__What you have to do__. Below this line is a set of entries; quote exactly the lines from the line that contains "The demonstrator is" to the line that contains "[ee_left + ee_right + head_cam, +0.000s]", both lines included.
---- Source records
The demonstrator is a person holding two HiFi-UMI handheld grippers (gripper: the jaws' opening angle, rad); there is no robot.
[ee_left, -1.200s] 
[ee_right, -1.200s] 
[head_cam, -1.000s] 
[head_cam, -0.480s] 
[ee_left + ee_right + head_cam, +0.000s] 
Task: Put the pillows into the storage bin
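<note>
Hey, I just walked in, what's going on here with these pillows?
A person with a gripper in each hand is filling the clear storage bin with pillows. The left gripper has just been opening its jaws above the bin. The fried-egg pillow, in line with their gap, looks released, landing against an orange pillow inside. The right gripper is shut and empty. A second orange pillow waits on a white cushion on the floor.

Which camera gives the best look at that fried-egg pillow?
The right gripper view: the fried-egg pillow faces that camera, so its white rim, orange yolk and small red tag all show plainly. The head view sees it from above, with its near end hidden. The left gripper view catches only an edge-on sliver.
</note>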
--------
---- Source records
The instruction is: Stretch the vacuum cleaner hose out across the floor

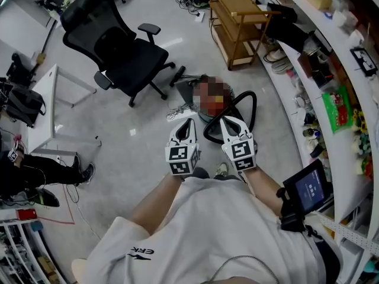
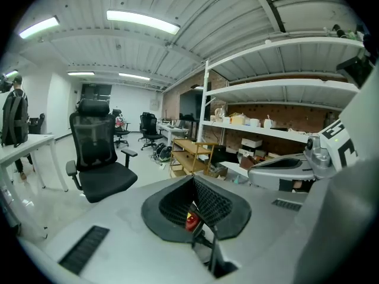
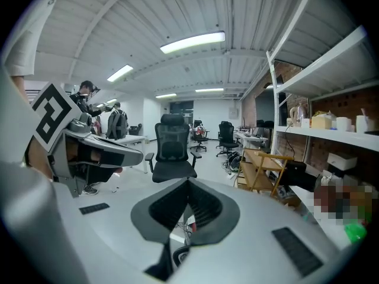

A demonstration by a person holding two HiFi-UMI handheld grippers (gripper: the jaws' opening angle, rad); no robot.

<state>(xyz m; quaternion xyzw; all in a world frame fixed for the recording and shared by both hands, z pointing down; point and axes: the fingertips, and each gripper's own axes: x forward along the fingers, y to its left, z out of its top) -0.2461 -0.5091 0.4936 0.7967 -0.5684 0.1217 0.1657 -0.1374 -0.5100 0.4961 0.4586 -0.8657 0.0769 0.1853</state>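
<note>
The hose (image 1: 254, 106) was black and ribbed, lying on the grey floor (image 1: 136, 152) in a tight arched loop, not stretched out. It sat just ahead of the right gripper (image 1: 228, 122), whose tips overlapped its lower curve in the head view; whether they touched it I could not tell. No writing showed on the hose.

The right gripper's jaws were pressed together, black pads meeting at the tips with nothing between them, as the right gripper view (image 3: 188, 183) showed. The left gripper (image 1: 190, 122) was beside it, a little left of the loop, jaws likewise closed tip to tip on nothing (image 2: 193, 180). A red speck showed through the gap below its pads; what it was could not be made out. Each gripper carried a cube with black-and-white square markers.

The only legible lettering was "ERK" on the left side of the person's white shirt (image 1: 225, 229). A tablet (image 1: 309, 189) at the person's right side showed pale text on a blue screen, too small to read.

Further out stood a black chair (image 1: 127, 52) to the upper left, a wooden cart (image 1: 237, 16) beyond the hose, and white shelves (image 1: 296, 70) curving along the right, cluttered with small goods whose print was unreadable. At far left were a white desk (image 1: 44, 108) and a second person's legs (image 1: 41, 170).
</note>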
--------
__Exercise output__.
The demonstrator is a person holding two HiFi-UMI handheld grippers (gripper: the jaws' opening angle, rad); there is no robot.
[ee_left, -1.200s] 
[ee_right, -1.200s] 
[head_cam, -1.000s] 
[head_cam, -0.480s] 
[ee_left + ee_right + head_cam, +0.000s] 

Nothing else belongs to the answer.